The safety and convenience come at a price though.
“My food budget has increased because things cost more or cost for delivery,” says Tamara, echoing a big complaint of Thais and foreigners alike under lockdown.
Another is the temptation to binge-eat and drink as a way of getting through the long stretches of enforced idleness at home.
“Not good for your liver or waistline,” quips an Australian manager, 41, who lives in the Asok area and admits her consumption of food and alcohol is on the rise. It doesn’t help, she adds, that gyms and parks have been closed.
However, despite reports that panic-shoppers had stripped eggs and other items from Bangkok shelves, none of the ex-pats we spoke to have had trouble finding food under this state of emergency.
Shortages of a different kind are blighting the life of Amanda Chou. The Taiwanese owner of a Bangkok-based business that makes chemicals for the car industry complains her supplies from Thai factories in lockdown have slowed down, and with her buyers in Europe still in limbo, she has little work for her staff to do.
Despite their different experiences, one thing unites the different ex-pats featured in this report. All agree strongly with the lockdown measures Thailand has taken so far to contain COVID-19.
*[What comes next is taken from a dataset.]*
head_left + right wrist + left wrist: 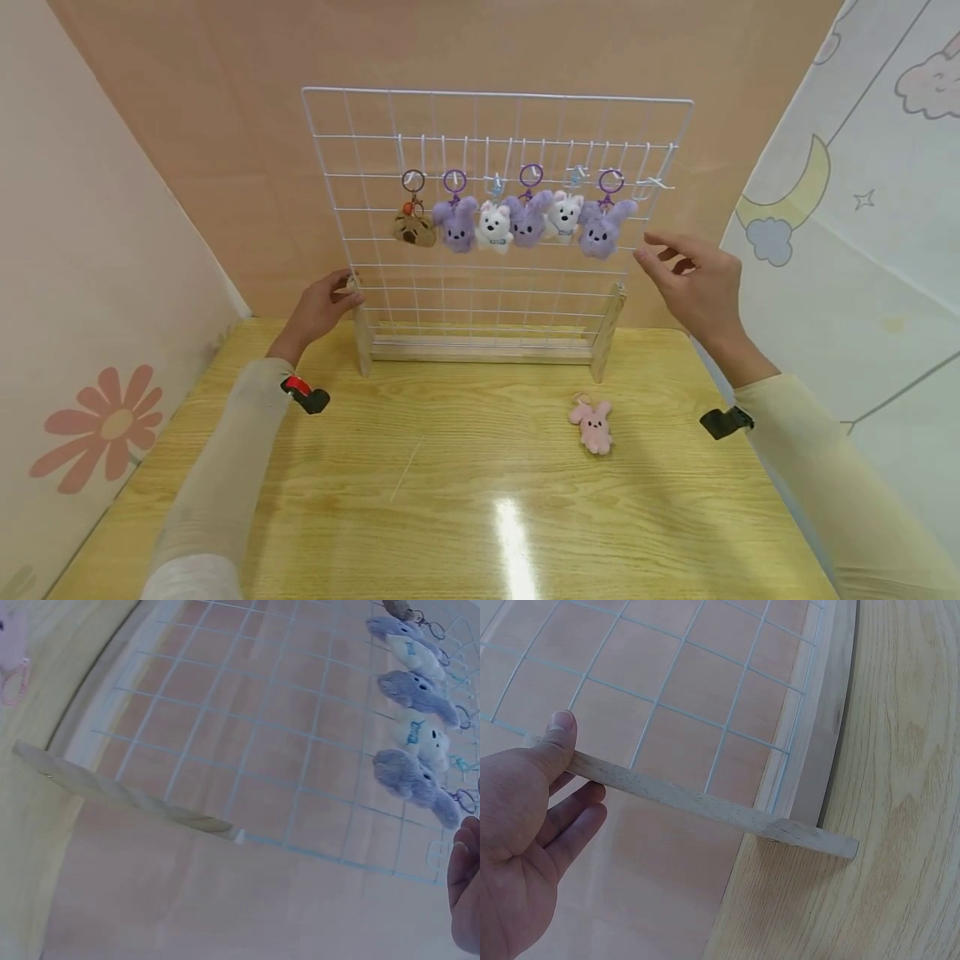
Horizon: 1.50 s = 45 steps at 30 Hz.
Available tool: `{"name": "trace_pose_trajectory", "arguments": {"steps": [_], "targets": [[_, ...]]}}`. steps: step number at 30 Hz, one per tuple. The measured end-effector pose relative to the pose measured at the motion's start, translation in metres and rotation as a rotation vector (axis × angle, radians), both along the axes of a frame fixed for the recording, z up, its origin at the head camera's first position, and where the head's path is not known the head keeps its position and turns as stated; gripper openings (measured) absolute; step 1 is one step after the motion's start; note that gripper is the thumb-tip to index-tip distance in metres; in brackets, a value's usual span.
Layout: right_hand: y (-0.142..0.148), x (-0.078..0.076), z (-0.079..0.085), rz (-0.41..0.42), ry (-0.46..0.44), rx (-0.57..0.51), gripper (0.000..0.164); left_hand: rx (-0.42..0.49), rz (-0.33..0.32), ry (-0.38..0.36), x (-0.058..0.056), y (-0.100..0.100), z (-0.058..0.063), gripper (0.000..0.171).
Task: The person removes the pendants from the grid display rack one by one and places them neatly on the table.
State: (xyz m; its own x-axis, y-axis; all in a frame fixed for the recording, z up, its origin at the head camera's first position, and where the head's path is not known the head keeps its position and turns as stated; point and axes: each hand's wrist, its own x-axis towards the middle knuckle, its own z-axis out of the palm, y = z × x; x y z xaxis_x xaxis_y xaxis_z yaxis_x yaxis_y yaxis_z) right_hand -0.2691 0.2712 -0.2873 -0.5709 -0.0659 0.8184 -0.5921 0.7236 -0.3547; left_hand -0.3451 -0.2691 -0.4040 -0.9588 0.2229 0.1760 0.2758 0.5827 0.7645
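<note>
At the left side of the white wire grid rack (472,287), my left hand (318,310) pinches the top of a wooden upright (682,799), thumb on one side and fingers on the other. My right hand (693,279) hovers beside the rack's right edge, holding nothing, its fingers loosely bent. Nearest to it hangs a purple bunny plush keychain (600,229). A row of hooks also carries two more purple bunnies, two white dog keychains (495,227) and a brown plush keychain (415,231). The rightmost hook (654,183) bears no keychain.
A pink bunny keychain (596,429) lies on the wooden table (360,500), in front of the rack's right foot. A wooden crossbar (480,354) joins the two uprights near the tabletop. Fabric walls (112,250) stand behind and at both sides.
</note>
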Motion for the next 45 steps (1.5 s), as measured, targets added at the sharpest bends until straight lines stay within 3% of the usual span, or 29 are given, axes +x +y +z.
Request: {"name": "trace_pose_trajectory", "arguments": {"steps": [7, 14, 22, 45], "targets": [[-0.014, -0.005, 0.021, 0.006, -0.018, -0.046, 0.031, -0.006, 0.004, -0.003, -0.001, -0.001, -0.001, 0.064], [-0.024, -0.016, 0.032, -0.017, -0.037, -0.098, 0.031, 0.001, 0.002, -0.001, -0.002, -0.001, -0.001, 0.064], [-0.033, -0.028, 0.037, -0.043, -0.117, -0.155, 0.034, -0.011, 0.011, -0.006, -0.003, -0.001, -0.001, 0.065], [-0.056, -0.047, 0.045, -0.131, -0.21, -0.227, 0.036, -0.008, 0.011, 0.0, -0.002, 0.0, -0.001, 0.063]]}}
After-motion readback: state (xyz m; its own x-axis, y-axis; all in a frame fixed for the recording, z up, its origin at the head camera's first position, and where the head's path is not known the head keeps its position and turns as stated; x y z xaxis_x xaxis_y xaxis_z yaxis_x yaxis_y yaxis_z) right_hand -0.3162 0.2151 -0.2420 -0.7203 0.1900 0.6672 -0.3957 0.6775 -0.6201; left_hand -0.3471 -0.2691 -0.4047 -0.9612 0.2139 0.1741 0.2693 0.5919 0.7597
“I think Thailand learnt from SARS and Avian flu before and has had some experience with this kind of situation,” says Tamara.
“I am pro-lockdown because we need to keep the virus levels low to avoid a high rate of transmission.”
However, not everybody is keen on a 24-hour curfew, because even though “the skies are bluer and the pungent smell of carbon monoxide has gone”, says Daisy, she’s hoping “life won’t come to a standstill”.